The COVID-19 pandemic has changed just about every facet of life in America, from how people socialize and shop to where they work. It has also impacted virtually every industry, including property management. Read on to find out how property managers can take the lessons they’ve learned over the past nearly two years and apply them to post-pandemic life moving forward.
Stick With Contactless Payments
Many property management companies made the switch to accepting contactless payments through platforms like Xpress-pay during the pandemic as a means of reducing opportunities for the virus to spread. They and their tenants have also reaped a number of collateral benefits from expanding payment options, though, so it’s worth continuing to offer flexible ePayment options moving forward.
Tenants will benefit from being able to pay their rent from anywhere and set up automatic recurring payments, while property managers will benefit from reduced delinquencies and lower processing fees.
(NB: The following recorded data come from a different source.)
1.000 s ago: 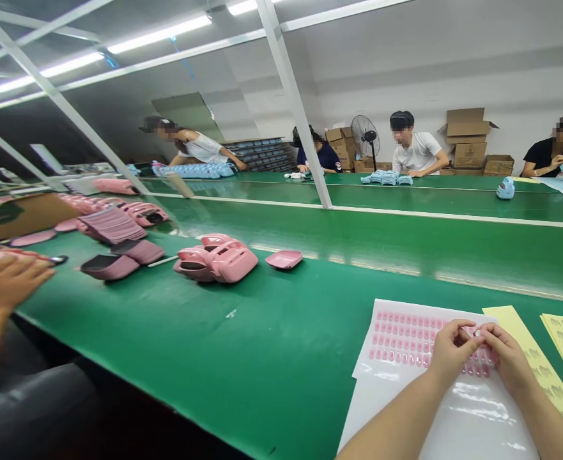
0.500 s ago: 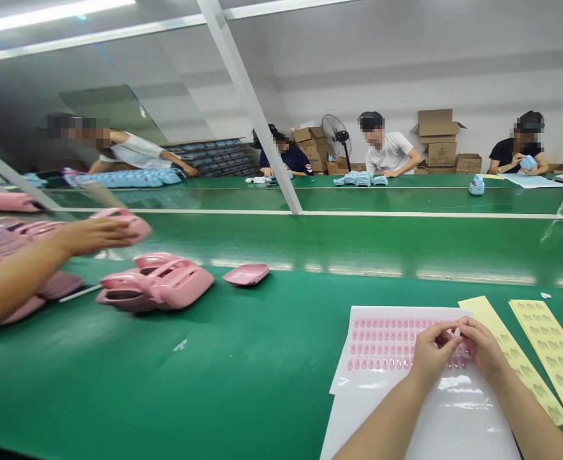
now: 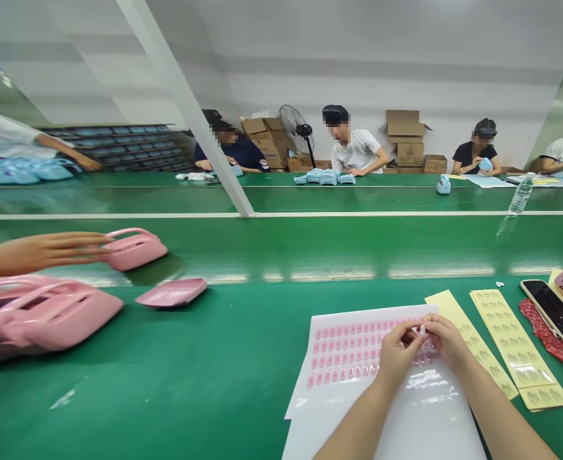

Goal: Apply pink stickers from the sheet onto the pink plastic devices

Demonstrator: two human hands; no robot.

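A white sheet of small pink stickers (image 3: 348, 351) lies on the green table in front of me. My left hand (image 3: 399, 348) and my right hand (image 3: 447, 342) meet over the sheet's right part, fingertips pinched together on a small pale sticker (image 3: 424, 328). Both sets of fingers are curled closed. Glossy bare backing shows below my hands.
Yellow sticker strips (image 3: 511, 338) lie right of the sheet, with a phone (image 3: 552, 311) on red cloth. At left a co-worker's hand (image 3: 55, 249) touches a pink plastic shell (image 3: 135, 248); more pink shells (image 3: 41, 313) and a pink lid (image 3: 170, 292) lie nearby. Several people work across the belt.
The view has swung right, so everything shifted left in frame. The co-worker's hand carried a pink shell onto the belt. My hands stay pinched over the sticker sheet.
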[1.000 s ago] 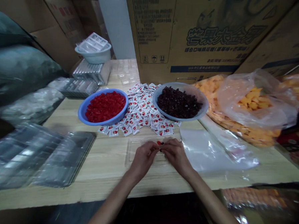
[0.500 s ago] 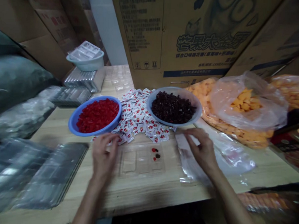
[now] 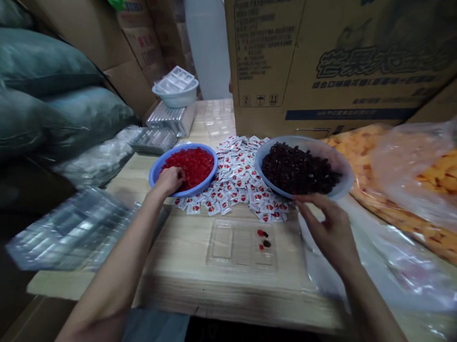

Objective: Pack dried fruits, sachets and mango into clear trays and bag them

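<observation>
My left hand (image 3: 169, 180) reaches into the blue bowl (image 3: 157, 171) of red candied pieces (image 3: 192, 164), fingers curled into the pile. My right hand (image 3: 327, 227) hovers just in front of the grey bowl (image 3: 343, 173) of dark dried fruit (image 3: 297, 169), fingers apart and bent, with nothing visible in them. Between my arms a clear compartment tray (image 3: 243, 243) lies on the wooden table (image 3: 185, 271). Its right cell holds a few red and dark pieces (image 3: 263, 239).
Small red-and-white sachets (image 3: 235, 184) are heaped between the bowls. Stacks of clear trays (image 3: 76, 229) lie at the left, clear plastic bags (image 3: 395, 271) at the right. A bag of orange pieces (image 3: 423, 186) sits far right. Cardboard boxes (image 3: 334, 59) stand behind.
My hands have parted from the clear tray: the left went forward into the red bowl, the right moved up to the dark fruit bowl. The camera has swung left.
</observation>
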### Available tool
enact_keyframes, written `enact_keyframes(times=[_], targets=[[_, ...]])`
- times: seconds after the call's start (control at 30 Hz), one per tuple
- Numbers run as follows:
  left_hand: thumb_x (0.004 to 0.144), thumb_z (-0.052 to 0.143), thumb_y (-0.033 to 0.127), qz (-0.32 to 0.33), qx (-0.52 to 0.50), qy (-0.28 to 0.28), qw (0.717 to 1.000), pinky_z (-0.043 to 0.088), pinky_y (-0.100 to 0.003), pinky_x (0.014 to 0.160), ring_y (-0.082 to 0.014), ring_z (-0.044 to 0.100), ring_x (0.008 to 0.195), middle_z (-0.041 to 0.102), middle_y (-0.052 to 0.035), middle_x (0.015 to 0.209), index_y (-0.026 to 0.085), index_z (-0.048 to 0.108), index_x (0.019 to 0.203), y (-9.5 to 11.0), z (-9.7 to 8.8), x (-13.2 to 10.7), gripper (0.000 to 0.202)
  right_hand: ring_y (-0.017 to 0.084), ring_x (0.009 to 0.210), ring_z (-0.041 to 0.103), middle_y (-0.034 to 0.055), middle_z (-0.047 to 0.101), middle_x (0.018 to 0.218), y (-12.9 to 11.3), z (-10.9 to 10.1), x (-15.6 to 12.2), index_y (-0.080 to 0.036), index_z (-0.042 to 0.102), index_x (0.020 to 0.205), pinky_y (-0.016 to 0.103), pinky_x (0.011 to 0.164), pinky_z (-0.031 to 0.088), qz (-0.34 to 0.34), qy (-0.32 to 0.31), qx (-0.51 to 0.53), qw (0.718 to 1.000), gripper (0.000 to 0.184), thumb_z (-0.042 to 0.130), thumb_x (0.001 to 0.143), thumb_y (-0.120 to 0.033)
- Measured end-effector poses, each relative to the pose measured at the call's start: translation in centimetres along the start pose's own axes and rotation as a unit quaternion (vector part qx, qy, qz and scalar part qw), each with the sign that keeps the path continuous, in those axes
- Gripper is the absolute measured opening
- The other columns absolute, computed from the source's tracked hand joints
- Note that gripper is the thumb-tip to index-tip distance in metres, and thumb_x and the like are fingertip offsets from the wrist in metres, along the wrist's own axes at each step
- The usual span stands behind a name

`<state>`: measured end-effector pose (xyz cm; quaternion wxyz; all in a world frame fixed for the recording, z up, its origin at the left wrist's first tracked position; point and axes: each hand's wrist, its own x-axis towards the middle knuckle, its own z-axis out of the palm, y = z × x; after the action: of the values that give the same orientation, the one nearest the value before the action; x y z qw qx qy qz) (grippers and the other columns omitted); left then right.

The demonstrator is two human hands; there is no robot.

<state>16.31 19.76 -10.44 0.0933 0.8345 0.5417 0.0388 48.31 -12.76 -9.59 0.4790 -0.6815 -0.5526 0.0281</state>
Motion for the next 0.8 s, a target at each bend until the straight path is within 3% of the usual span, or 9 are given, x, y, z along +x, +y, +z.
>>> enact_keyframes(times=[0.07,0.13,0.27,0.4,0.53,0.57,0.63,0.7,0.8], targets=[[0.079,0.064,0.022,0.004,-0.021,0.026,0.999,0.046,-0.031,0.080,-0.0227,0.063,0.080,0.068,-0.0029,0.079,0.022,0.063,0.079,-0.3,0.4,-0.2,0.001,0.025,0.099,0.065,0.0070,0.072,0.103,-2.5,0.3,-4.5,-0.027,0.069,0.106,0.043,0.089,0.049,-0.007,-0.020,0.008,1.000,0.015,0.057,0.096,-0.026],[0.079,0.066,0.024,0.020,-0.031,0.032,0.999,0.046,-0.030,0.078,-0.0217,0.062,0.078,0.069,-0.0038,0.082,0.021,0.065,0.087,-0.4,0.8,-0.2,0.008,0.025,0.102,0.064,0.0068,0.071,0.103,-4.3,1.3,-8.9,-0.027,0.066,0.109,0.043,0.090,0.049,-0.037,-0.089,0.009,0.995,0.018,0.055,0.097,-0.020],[0.081,0.064,0.022,0.056,-0.020,0.017,0.998,0.044,-0.029,0.079,-0.0190,0.058,0.076,0.067,-0.0028,0.080,0.018,0.065,0.084,-0.3,0.8,0.6,0.005,0.026,0.110,0.061,0.0081,0.068,0.117,-5.5,3.5,-15.1,-0.026,0.064,0.118,0.047,0.095,0.048,-0.053,-0.192,-0.023,0.980,0.028,0.052,0.096,-0.012],[0.082,0.061,0.021,0.045,-0.063,0.089,0.993,0.043,-0.029,0.081,-0.0184,0.057,0.078,0.066,-0.0027,0.081,0.018,0.063,0.081,0.2,-0.4,-0.3,0.004,0.026,0.114,0.060,0.0073,0.066,0.122,-5.3,3.9,-17.0,-0.028,0.062,0.123,0.050,0.098,0.047,-0.041,-0.208,-0.043,0.976,0.036,0.051,0.095,-0.009],[0.087,0.059,0.030,0.078,-0.224,0.201,0.951,0.046,-0.027,0.076,-0.0162,0.057,0.076,0.066,-0.0017,0.085,0.018,0.065,0.089,4.5,-1.2,-6.4,0.013,0.025,0.112,0.060,0.0056,0.068,0.117,-5.6,3.1,-17.2,-0.027,0.063,0.120,0.048,0.099,0.047,-0.038,-0.194,-0.025,0.980,0.033,0.052,0.095,-0.009],[0.088,0.059,0.032,0.109,-0.268,0.191,0.938,0.047,-0.027,0.074,-0.0160,0.058,0.075,0.067,-0.0017,0.086,0.019,0.065,0.091,6.4,-1.0,-8.7,0.015,0.025,0.112,0.060,0.0054,0.068,0.117,-5.7,2.9,-17.2,-0.027,0.063,0.120,0.048,0.099,0.047,-0.038,-0.189,-0.021,0.981,0.033,0.052,0.095,-0.009],[0.091,0.057,0.029,0.199,-0.342,0.086,0.914,0.049,-0.028,0.076,-0.0166,0.063,0.081,0.069,-0.0030,0.092,0.021,0.067,0.098,10.8,0.5,-13.6,0.015,0.024,0.113,0.059,0.0058,0.068,0.117,-5.5,2.6,-17.1,-0.026,0.063,0.119,0.047,0.098,0.047,-0.035,-0.170,-0.018,0.985,0.032,0.052,0.095,-0.009],[0.093,0.055,0.025,0.267,-0.344,-0.019,0.900,0.049,-0.027,0.074,-0.0165,0.063,0.082,0.069,-0.0042,0.091,0.022,0.069,0.095,15.0,2.9,-17.8,0.014,0.025,0.112,0.059,0.0063,0.067,0.116,-5.0,2.3,-16.9,-0.026,0.064,0.117,0.047,0.097,0.046,-0.023,-0.141,-0.025,0.989,0.029,0.052,0.096,-0.010],[0.095,0.053,0.020,0.321,-0.325,-0.082,0.886,0.051,-0.029,0.078,-0.0173,0.064,0.085,0.068,-0.0064,0.091,0.020,0.068,0.088,18.8,6.8,-21.2,0.017,0.025,0.111,0.058,0.0069,0.067,0.114,-4.0,2.2,-16.2,-0.025,0.065,0.114,0.047,0.095,0.046,0.007,-0.103,-0.038,0.994,0.024,0.051,0.097,-0.014]])
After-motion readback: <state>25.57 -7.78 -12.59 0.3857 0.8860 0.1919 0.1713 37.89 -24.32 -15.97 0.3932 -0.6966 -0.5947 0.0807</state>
Everybody truly wins in this situation.
Continue Vetting Tenants Thoroughly
Since eviction was not an option throughout most of the pandemic, property managers have been vetting potential tenants much more carefully since COVID-19 began to spread. The smart ones have been working hard at applicant analysis to ensure that future tenants won’t just pay their rent on time but will also behave responsibly while they’re living at the property.
Property damage, unpaid balances, and other issues caused by disreputable tenants don’t stop being problems just because eviction courts have opened back up in most states. Property managers should continue performing more thorough background checks and verifying that applicants have a reliable income.
Keep Lines of Communication Open
During the pandemic, smart property owners kept lines of communication between themselves and their tenants open. They showed compassion by hearing tenants out when the rent would be a few days late or trying to meet families on their own terms. In response, their tenants have behaved more respectfully and have taken every possible step to keep accounts up-to-date or get back on top of their rent payments as soon as they could.
Few property owners have it in the budget to allow tenants to delay months of rent in a post-pandemic world, but that doesn’t mean they should go back to zero-tolerance policies. Instead, keep the lines of communication open and continue trying to meet tenants who are facing hardship on their own terms.
These Changes Are Here to Stay
It may be tempting to assume that once the pandemic is under control, things will miraculously return to normal. Unfortunately, that’s not how major, global disasters work. The pandemic has changed the way people live, sometimes for the best and sometimes for the worst, and many of those changes are here to stay.
Property owners who want to ensure their success in a post-pandemic world should learn from their experiences over the past two years. The economy will eventually make a full recovery and, hopefully, the virus will remain under control, but that doesn’t mean anyone should expect things to go back to exactly the way they were.